Auckland Council compliance manager Adrian Wilson. Photo: RNZ / Marika Khabazi
Auckland Council wants the government to help crack down on illegal boarding houses, which are taking advantage of beneficiaries and former prisoners.
As part of its Proactive Boarding Inspection Programme, the council is targeting premises like five- or six-bedroom homes, which have been unlawfully converted into rentals with up to 27 rooms.
A council report released on Tuesday said that in the year to the end of July 2025, 30 out of the 34 buildings it inspected were operating unauthorised transient accommodation.
"Several properties visited were illegally established and found to predominantly house referrals from Work and Income [WINZ] or the Department of Corrections.
"Due to the shortage of bed space, these agencies struggle to find appropriate accommodation at short notice."
The inspections involved Fire and Emergency, Environmental Health Officers, and the Ministry of Business Innovation and Employment's [MBIE] Tenancy Compliance and Investigations team.
The council's compliance manager Adrian Wilson said the main problems they found were overcrowding and high fire risk.
"Some of the houses, they're not salubrious, but they're not considered to be unhealthy. But when there's a fire, it tends to be every man for himself.
"Fire can spread quickly between the various rooms, and if there's no fire alarm, smoke detectors, or illuminated fire exits, and the fact that it was probably built for say a family of five or six and now houses a group of 15 strangers, that's what presents the risk and makes it illegal."
Inside a boarding house on Great North Road (file). Photo: RNZ / Eva Corlett
He said they were seeing more people operating multiple boarding houses, in some cases as many as 20.

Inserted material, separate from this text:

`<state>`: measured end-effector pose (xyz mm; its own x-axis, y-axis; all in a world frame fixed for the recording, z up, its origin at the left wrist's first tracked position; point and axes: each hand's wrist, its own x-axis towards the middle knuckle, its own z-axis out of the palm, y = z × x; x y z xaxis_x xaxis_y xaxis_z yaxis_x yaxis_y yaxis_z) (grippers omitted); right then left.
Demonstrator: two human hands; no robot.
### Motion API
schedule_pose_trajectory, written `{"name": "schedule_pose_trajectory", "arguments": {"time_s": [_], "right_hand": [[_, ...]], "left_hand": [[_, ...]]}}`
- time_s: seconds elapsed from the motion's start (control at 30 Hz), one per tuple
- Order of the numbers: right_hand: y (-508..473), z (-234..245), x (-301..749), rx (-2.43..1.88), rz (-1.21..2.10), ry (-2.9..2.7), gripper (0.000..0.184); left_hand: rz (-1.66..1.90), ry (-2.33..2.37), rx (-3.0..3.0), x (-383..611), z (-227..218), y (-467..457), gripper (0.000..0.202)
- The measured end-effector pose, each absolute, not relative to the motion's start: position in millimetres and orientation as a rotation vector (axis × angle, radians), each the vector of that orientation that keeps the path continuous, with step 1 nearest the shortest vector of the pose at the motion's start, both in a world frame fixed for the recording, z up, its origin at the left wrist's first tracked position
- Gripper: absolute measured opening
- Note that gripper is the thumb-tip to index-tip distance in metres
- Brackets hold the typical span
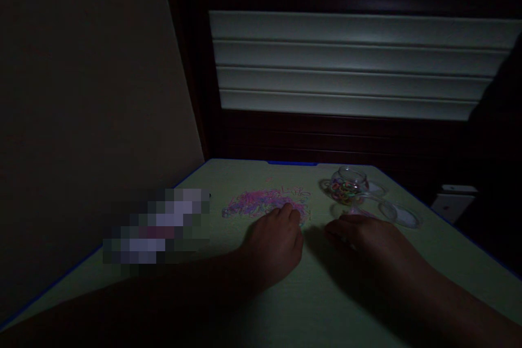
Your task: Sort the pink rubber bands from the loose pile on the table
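Toward the table's [318, 304] far edge, the left hand [274, 239], fingers curled, touches the loose band pile [265, 202]; any grip is too dark to tell. The right hand [367, 236] lies palm-down, hold unclear, near the glass jar [349, 185]: a careless sweep could tip it.

- The room was dim, and both hands lay on a pale green table [285, 315] with a blue edge.
- The left hand [274, 242] rested knuckles up, fingertips touching a spread pile of pink and purple rubber bands [261, 202].
- The right hand [362, 236] lay flat, near a small glass jar [349, 185] holding mixed-colour bands.
- Clear round lids [393, 212] sat just beside the jar.
- A white slatted shutter [350, 65] stood behind the table.
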<state>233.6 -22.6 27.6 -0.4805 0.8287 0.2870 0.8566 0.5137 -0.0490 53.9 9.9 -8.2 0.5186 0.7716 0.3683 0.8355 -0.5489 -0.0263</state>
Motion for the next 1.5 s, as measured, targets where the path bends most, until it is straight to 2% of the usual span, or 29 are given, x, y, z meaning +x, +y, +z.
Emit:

"I think increasingly it's seen as a lucrative thing to convert houses into multi-occupancy accommodation. With rents being so high, it's easy money for the individuals who choose to do so."
He said a growing number of landlords were refusing inspection and preventing the council from issuing directive notices by lodging court appeals.
The council's report stated that one landlord had lodged five disputes with MBIE in relation to two boarding houses.
Wilson said the council aimed to work with the property owners to make their boarding house compliant, or if that did not happen, prevent them from renting rooms out.
He said its inspections had resulted in 20 directive notices, either a notice to fix or an abatement notice, being issued.
"We realise there is a shortage of accommodation, and in a lot of these cases, we're not talking about them being imminently dangerous.
"On occasions when we do find it impossible to make them safe, some have chosen to close down of their own accord, some have been fined for Building Act and Resource Management Act breaches.
"But we can't physically go in and evict people from premises unless we find a building that's extremely dangerous."
The council had called for the government to introduce a national register to help it and government agencies like WINZ and Corrections keep track of the number of boarding houses.
He said there also needed to be better measures in place to hold landlords accountable.
"Perhaps every 12 months, you have to be inspected to keep your registration going."